- _ASSIGNMENT_
Please retype every entry, keeping each one exactly as written.

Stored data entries
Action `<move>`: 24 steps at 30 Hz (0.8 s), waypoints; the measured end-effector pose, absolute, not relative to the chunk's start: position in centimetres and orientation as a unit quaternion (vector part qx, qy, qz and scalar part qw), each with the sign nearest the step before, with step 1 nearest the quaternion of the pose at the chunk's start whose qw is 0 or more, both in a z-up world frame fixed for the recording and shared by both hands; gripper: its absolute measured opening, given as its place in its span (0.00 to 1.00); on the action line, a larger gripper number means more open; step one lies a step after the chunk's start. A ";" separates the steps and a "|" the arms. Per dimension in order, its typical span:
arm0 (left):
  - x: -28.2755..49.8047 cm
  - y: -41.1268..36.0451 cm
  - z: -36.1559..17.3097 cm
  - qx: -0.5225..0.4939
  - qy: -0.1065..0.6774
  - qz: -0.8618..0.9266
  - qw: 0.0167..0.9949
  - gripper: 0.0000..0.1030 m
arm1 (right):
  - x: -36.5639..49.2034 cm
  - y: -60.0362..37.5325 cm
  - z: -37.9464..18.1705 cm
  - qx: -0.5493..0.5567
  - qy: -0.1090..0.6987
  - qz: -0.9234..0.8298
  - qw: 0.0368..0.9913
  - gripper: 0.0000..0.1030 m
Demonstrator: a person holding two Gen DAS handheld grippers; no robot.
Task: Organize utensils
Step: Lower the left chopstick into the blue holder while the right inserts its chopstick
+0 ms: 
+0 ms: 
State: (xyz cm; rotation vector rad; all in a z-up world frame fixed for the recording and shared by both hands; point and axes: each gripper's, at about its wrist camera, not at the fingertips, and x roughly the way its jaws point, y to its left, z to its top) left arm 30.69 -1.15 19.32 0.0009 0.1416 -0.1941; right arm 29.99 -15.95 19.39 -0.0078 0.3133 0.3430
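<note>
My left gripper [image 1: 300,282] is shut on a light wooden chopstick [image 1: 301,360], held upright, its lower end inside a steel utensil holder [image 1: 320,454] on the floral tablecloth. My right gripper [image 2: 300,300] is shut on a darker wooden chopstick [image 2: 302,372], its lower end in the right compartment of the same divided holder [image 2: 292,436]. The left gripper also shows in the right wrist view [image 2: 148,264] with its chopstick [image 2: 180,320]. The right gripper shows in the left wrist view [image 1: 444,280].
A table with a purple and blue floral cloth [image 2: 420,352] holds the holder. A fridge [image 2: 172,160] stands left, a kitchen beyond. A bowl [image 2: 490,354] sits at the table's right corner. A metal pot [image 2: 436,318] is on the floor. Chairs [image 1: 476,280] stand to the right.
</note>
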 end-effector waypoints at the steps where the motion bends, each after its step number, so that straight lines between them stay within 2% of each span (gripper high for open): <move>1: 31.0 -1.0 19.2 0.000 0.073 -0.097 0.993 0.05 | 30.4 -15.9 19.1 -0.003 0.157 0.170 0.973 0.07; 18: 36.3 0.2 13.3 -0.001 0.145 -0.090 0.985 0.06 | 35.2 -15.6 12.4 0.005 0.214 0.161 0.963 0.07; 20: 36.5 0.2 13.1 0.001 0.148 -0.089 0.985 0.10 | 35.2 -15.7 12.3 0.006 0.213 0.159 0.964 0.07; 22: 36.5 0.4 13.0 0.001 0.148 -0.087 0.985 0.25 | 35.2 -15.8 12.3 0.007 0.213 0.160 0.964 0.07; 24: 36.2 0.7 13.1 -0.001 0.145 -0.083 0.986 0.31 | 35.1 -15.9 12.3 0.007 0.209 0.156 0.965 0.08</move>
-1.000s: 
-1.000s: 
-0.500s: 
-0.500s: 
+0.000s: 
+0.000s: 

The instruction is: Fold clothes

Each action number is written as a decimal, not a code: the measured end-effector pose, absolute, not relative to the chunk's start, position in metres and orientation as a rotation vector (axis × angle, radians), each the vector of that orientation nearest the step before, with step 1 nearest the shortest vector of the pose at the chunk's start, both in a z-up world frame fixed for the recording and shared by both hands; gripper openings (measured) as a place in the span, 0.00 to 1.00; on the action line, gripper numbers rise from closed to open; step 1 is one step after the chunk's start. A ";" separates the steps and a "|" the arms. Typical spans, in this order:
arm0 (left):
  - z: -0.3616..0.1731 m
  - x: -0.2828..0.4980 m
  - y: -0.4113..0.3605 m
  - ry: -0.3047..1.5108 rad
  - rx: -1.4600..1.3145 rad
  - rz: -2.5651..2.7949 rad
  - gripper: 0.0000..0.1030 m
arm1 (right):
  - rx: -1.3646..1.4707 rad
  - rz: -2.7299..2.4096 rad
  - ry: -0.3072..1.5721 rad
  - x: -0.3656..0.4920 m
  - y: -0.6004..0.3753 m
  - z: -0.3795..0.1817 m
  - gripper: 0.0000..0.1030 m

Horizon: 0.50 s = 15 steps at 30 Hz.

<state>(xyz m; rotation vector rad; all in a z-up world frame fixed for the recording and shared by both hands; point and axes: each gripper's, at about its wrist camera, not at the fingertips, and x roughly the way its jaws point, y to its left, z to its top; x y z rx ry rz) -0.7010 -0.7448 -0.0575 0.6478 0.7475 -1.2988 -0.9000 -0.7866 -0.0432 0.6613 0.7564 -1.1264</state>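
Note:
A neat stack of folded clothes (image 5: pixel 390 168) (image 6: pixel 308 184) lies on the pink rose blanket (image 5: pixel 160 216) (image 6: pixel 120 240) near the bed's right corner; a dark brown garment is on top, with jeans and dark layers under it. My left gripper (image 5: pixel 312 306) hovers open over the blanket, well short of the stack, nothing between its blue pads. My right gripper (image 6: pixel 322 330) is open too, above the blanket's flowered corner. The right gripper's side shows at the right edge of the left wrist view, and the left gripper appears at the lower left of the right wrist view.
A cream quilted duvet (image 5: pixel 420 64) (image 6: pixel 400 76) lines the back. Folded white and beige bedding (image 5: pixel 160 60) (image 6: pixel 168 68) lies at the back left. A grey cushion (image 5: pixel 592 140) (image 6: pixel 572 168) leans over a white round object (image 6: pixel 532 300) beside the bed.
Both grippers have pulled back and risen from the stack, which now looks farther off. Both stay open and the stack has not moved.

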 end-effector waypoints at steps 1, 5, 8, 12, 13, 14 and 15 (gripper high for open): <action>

- _EXERCISE ANSWER_
Action `<move>`: 24 steps at 30 Hz (0.8 s), waypoints; the measured end-effector pose, absolute, not relative to the chunk's start: position in centimetres and orientation as a unit quaternion (vector part qx, qy, qz and scalar part qw), each with the sign nearest the step before, with step 1 nearest the quaternion of the pose at the chunk's start whose qw is 0 or more, both in a z-up world frame fixed for the recording and shared by both hands; gripper: its absolute measured opening, given as its place in its span (0.00 to 1.00); on the action line, a larger gripper number means more open; step one lies a step after the chunk's start. A ";" separates the steps and a "|" the arms. Per dimension in order, its typical span:
arm0 (left):
  - x: -28.2755..49.8047 cm
  - y: -41.1268..36.0451 cm
  - z: -36.1559..17.3097 cm
  - qx: -0.5225..0.4939
  - qy: -0.1065..0.6774
  - qz: -0.8618..0.9266
  - qw: 0.0167..0.9949
  - gripper: 0.0000..0.1030 m
arm1 (right):
  - x: -36.5639..49.2034 cm
  - y: -60.0362..37.5325 cm
  - z: -37.9464..18.1705 cm
  - qx: -0.5493..0.5567
  - qy: -0.1090..0.6987
  - qz: -0.9234..0.8298
  - qw: 0.0368..0.9913
  - gripper: 0.0000..0.1030 m
Demonstrator: a person holding two Gen DAS handheld grippers; no robot.
Task: Organize utensils
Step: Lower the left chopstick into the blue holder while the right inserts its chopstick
+0 ms: 
+0 ms: 
State: (xyz cm; rotation vector rad; all in a z-up world frame fixed for the recording and shared by both hands; point and axes: each gripper's, at about its wrist camera, not at the fingertips, and x roughly the way its jaws point, y to its left, z to its top) left arm 30.69 -1.15 19.32 0.0009 0.1416 -0.1941; right arm 29.99 -15.95 19.39 -0.0078 0.3133 0.3430
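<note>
My left gripper [image 1: 300,282] is shut on a light wooden chopstick [image 1: 301,360], held upright, its lower end inside a steel utensil holder [image 1: 320,454] on the floral tablecloth. My right gripper [image 2: 300,300] is shut on a darker wooden chopstick [image 2: 302,372], its lower end in the right compartment of the same divided holder [image 2: 292,436]. The left gripper also shows in the right wrist view [image 2: 148,264] with its chopstick [image 2: 180,320]. The right gripper shows in the left wrist view [image 1: 444,280].
A table with a purple and blue floral cloth [image 2: 420,352] holds the holder. A fridge [image 2: 172,160] stands left, a kitchen beyond. A bowl [image 2: 490,354] sits at the table's right corner. A metal pot [image 2: 436,318] is on the floor. Chairs [image 1: 476,280] stand to the right.
</note>
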 end-effector waypoints at the steps where the motion bends, each after its step number, so that straight lines between them stay within 2% of each span (gripper high for open): <move>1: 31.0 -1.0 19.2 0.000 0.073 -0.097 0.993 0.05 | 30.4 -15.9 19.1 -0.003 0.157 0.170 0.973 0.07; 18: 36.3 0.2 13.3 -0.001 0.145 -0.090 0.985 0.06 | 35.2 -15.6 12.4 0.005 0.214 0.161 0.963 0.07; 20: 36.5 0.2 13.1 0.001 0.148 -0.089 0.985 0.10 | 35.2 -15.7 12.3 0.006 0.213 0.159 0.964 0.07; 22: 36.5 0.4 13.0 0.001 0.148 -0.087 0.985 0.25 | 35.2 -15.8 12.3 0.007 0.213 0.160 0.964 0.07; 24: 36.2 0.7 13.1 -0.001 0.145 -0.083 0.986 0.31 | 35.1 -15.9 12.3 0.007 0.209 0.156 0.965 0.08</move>
-1.000s: 
-1.000s: 
-0.500s: 
-0.500s: 
+0.000s: 
+0.000s: 

The instruction is: Fold clothes

Each action number is written as a decimal, not a code: the measured end-effector pose, absolute, not relative to the chunk's start, position in metres and orientation as a rotation vector (axis × angle, radians), each the vector of that orientation nearest the step before, with step 1 nearest the shortest vector of the pose at the chunk's start, both in a z-up world frame fixed for the recording and shared by both hands; gripper openings (measured) as a place in the span, 0.00 to 1.00; on the action line, gripper numbers rise from closed to open; step 1 is one step after the chunk's start. A ";" separates the steps and a "|" the arms. Typical spans, in this order:
arm0 (left):
  - z: -0.3616..0.1731 m
  - x: -0.2828..0.4980 m
  - y: -0.4113..0.3605 m
  - ry: -0.3047..1.5108 rad
  - rx: -1.4600..1.3145 rad
  - rz: -2.5651..2.7949 rad
  - gripper: 0.0000..0.1030 m
arm1 (right):
  - rx: -1.3646..1.4707 rad
  - rz: -2.7299..2.4096 rad
  - ry: -0.3072..1.5721 rad
  - x: -0.3656..0.4920 m
  - y: -0.6004..0.3753 m
  - z: -0.3795..0.1817 m
  - gripper: 0.0000..0.1030 m

Horizon: 0.50 s = 15 steps at 30 Hz.

<state>(xyz m; rotation vector rad; all in a z-up world frame fixed for the recording and shared by both hands; point and axes: each gripper's, at about its wrist camera, not at the fingertips, and x roughly the way its jaws point, y to its left, z to its top; x y z rx ry rz) -0.7010 -0.7448 -0.0575 0.6478 0.7475 -1.2988 -0.9000 -0.7866 -0.0432 0.6613 0.7564 -1.1264</state>
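Note:
A neat stack of folded clothes (image 5: pixel 390 168) (image 6: pixel 308 184) lies on the pink rose blanket (image 5: pixel 160 216) (image 6: pixel 120 240) near the bed's right corner; a dark brown garment is on top, with jeans and dark layers under it. My left gripper (image 5: pixel 312 306) hovers open over the blanket, well short of the stack, nothing between its blue pads. My right gripper (image 6: pixel 322 330) is open too, above the blanket's flowered corner. The right gripper's side shows at the right edge of the left wrist view, and the left gripper appears at the lower left of the right wrist view.
A cream quilted duvet (image 5: pixel 420 64) (image 6: pixel 400 76) lines the back. Folded white and beige bedding (image 5: pixel 160 60) (image 6: pixel 168 68) lies at the back left. A grey cushion (image 5: pixel 592 140) (image 6: pixel 572 168) leans over a white round object (image 6: pixel 532 300) beside the bed.
Both grippers have pulled back and risen from the stack, which now looks farther off. Both stay open and the stack has not moved.
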
 end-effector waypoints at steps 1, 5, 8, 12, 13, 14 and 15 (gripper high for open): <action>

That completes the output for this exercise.